Les municipalités françaises anticipent une augmentation des radars dans les centres-villes. À partir de janvier 2027, les maires pourront installer ces dispositifs à leurs propres frais, une décision qui suscite débats et préoccupations financières.
Actuellement, environ 4 700 radars automatiques équipent les routes de France. Toutefois, plusieurs maires jugent cela insuffisant. À Boissy-Saint-Léger (Val-de-Marne), l'édile, Régis Charbonnier (PS) a évoqué le tragique événement d'une dame de 58 ans renversée et décédée par la suite, soulignant l'urgence d'ajouter des dispositifs de sécurité routière.
Les défis financiers des collectivités
Le coût d'un nouveau radar s'évalue entre 60 000 et 70 000 euros, une somme considérable pour de nombreuses collectivités.
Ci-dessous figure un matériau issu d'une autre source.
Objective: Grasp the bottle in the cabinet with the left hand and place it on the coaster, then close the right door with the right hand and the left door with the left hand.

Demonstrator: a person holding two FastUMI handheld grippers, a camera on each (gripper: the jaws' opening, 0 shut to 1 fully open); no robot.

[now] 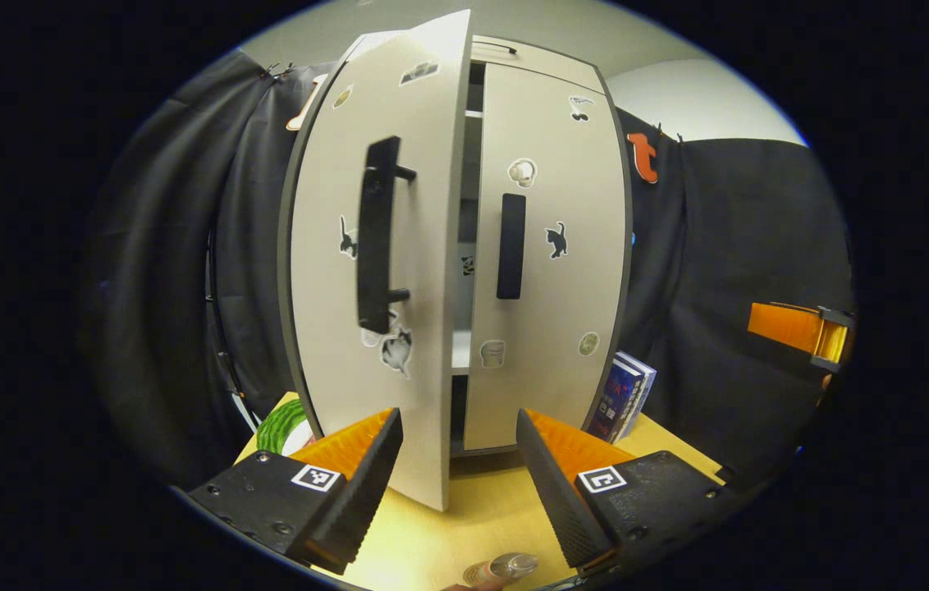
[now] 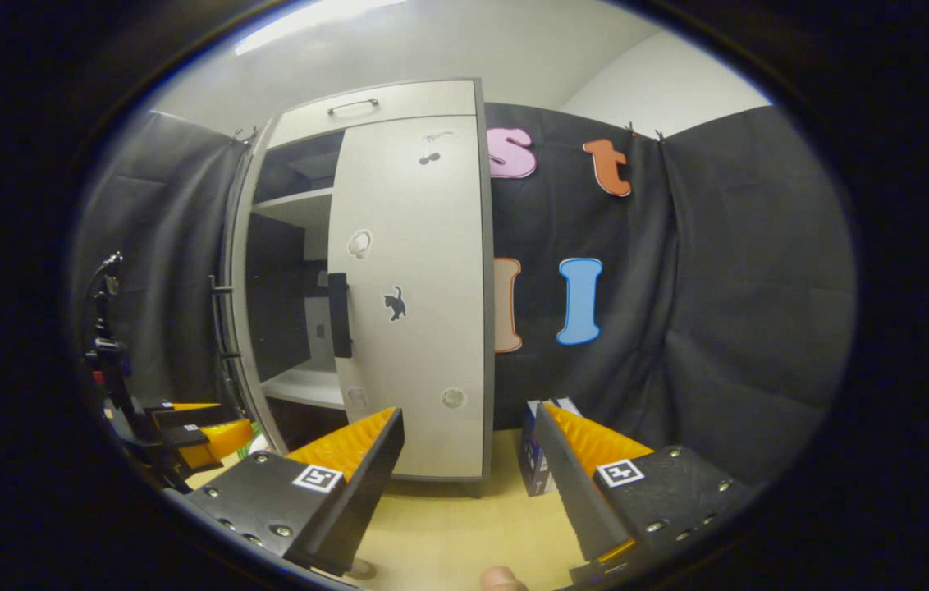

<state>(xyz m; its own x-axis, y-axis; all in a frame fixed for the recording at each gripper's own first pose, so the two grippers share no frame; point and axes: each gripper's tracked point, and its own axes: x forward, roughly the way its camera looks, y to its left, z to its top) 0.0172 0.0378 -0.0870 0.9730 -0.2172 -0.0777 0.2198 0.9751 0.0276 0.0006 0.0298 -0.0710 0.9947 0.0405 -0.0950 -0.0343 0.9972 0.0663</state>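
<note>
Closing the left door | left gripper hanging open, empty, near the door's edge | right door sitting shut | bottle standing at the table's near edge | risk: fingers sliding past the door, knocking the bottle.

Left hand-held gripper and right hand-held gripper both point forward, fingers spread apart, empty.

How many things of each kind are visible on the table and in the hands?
Cabinet: 1
Cabinet doors: 2, left door, right door
Door handles: 2
Grippers: 2, left gripper, right gripper
Box: 1
Total: 8
</note>
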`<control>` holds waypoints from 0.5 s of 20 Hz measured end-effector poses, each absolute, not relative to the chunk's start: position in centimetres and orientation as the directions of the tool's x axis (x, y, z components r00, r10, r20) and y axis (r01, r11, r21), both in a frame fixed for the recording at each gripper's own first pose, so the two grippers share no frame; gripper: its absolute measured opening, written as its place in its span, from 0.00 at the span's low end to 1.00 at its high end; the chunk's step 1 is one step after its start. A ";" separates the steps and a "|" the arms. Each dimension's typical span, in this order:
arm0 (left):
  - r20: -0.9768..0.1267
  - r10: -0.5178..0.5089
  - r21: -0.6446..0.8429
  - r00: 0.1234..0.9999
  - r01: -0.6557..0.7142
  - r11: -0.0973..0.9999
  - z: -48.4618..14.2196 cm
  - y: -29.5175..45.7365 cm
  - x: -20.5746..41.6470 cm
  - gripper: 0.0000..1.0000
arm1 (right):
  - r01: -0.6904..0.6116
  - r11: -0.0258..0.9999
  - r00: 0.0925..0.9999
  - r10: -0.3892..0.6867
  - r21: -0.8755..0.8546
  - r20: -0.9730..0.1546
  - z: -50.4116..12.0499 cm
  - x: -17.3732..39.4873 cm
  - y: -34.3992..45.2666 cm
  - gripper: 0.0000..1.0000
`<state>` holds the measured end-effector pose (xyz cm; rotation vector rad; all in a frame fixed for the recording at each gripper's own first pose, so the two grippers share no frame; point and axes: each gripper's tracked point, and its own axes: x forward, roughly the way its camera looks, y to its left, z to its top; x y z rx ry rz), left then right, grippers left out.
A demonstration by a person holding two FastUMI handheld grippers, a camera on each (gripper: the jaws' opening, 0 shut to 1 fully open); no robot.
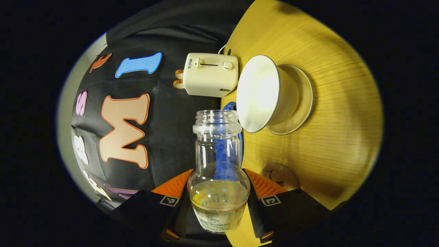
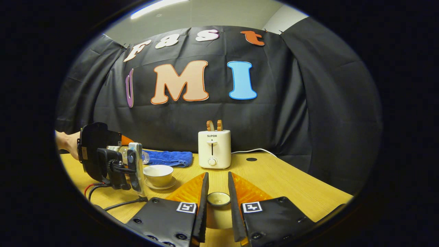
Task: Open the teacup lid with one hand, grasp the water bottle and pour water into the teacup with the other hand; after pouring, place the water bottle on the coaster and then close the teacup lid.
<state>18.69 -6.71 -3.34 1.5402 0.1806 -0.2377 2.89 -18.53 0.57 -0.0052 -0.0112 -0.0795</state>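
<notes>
In the left gripper view my left gripper (image 1: pixel 219 180) is shut on a clear, uncapped water bottle (image 1: pixel 217 161) with a little water low in its body. The view is rolled sideways. The bottle's open neck points toward the white teacup (image 1: pixel 264 94), which has no lid and stands on its saucer (image 1: pixel 301 99). A round coaster (image 1: pixel 279 175) lies on the wood near my right finger. In the right gripper view my right gripper (image 2: pixel 218 185) is shut on the cream teacup lid (image 2: pixel 218 200), held just above the table. The left gripper (image 2: pixel 109 164) tilts the bottle (image 2: pixel 144 157) over the teacup (image 2: pixel 158 174).
A cream toaster (image 2: pixel 214 149) with two toast slices stands at the back of the wooden table (image 2: pixel 291 185), beside a folded blue towel (image 2: pixel 169 158). A hand (image 2: pixel 67 142) holds the left gripper, and cables (image 2: pixel 103 192) trail from it across the tabletop.
</notes>
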 end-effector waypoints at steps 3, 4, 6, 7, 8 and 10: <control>-0.271 -0.029 0.962 0.962 0.270 -0.050 -2.8 -6.7 18.4 0.71 | 0.079 0.997 0.997 -0.079 -0.005 0.012 0.5 2.8 -18.5 0.34; -0.271 -0.027 0.961 0.962 0.268 -0.072 -2.7 -6.8 18.4 0.71 | 0.079 0.997 0.997 -0.079 -0.005 0.012 0.5 2.8 -18.5 0.34; -0.269 -0.025 0.957 0.963 0.264 -0.119 -2.4 -6.9 18.6 0.71 | 0.079 0.997 0.997 -0.079 -0.005 0.012 0.6 2.8 -18.5 0.34; -0.267 -0.021 0.955 0.963 0.261 -0.141 -2.2 -6.8 18.6 0.71 | 0.079 0.997 0.997 -0.079 -0.005 0.012 0.6 2.9 -18.6 0.34; -0.264 -0.021 0.953 0.964 0.258 -0.159 -2.1 -6.9 18.7 0.71 | 0.079 0.997 0.997 -0.079 -0.005 0.011 0.6 2.9 -18.6 0.34; -0.267 -0.017 0.947 0.964 0.259 -0.189 -1.8 -7.0 18.7 0.71 | 0.078 0.997 0.997 -0.078 -0.005 0.012 0.5 2.9 -18.6 0.34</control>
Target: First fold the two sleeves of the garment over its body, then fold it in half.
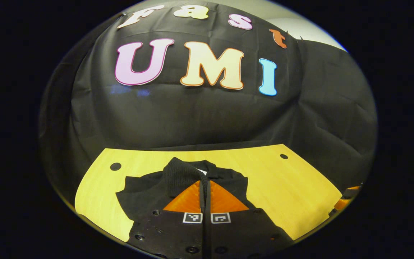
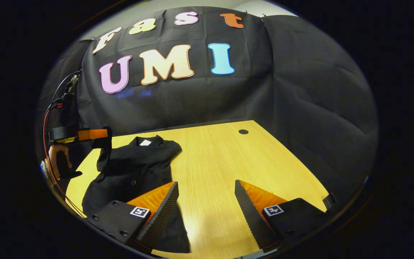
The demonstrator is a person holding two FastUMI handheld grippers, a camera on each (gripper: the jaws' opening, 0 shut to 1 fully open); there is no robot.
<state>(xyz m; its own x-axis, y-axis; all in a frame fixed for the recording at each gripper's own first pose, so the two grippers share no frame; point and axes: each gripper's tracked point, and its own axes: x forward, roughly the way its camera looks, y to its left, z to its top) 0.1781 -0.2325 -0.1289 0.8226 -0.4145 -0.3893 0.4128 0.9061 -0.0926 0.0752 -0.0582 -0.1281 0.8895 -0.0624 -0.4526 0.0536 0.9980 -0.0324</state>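
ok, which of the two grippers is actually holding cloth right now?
The left gripper: its fingers are closed on the black garment's sleeve, lifted off the table. The right gripper is open above bare wooden table.

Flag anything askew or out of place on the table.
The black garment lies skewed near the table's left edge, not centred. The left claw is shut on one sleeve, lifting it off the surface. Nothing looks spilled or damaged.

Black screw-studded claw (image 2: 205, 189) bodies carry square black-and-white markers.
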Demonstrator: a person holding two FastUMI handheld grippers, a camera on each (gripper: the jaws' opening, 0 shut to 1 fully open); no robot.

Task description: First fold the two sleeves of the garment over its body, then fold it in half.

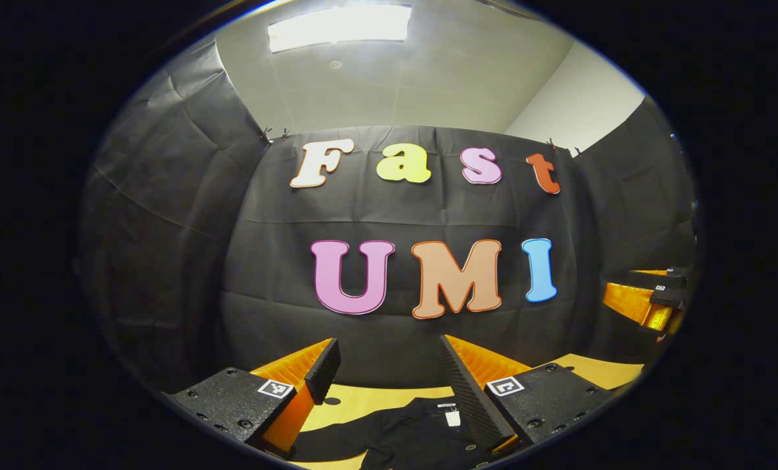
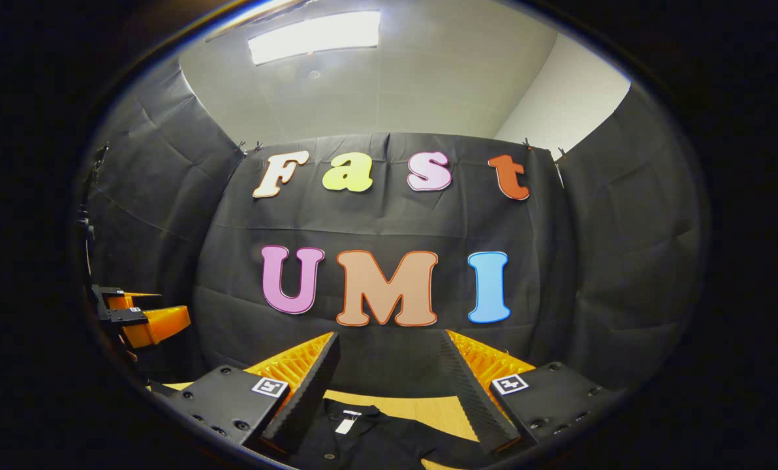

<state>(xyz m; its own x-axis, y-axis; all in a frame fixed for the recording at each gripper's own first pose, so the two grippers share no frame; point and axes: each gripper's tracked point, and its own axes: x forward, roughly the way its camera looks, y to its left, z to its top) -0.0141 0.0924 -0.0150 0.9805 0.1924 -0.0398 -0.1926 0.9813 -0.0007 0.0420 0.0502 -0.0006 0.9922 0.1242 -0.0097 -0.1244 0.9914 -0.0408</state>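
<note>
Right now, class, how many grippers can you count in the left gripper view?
2. The left gripper sits at the bottom, fingers apart above the black garment. The right gripper shows farther off at the right edge, partly cut off.

Each gripper carries two long ribbed wedge fingers on black blocks studded with screws. Every block bears a small square black-and-white marker (one per finger), as on the left gripper (image 1: pixel 389 382) and right gripper (image 2: pixel 389 382).
</note>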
Actuellement, l'État ne restitue aux communes que 20% des amendes perçues, laissant les maires dans l'incertitude quant au retour sur investissement. Frédéric Cuillerier, maire sans étiquette de Saint-Ay (Loiret) et coprésident de la commission mobilités de l'Association des maires de France, a déclaré : "Cet investissement, pris en charge par les municipalités, ne s'accompagne d’aucun retour des recettes, ce qui est problématique pour nos budgets".
À Saint-Ay, où un radar fixe est déjà en place, les habitants s’opposent à l’idée de financer un nouveau dispositif. Le maire souligne : "Les amendes ne profitent pas à la commune, donc il n'est pas logique que nos impôts financent des équipements qui rapportent à l'État". Préférant des solutions plus économiques, il a opté pour des jumelles radars, coûtant 7 000 euros et jugées plus efficaces pour diminuer la vitesse des véhicules.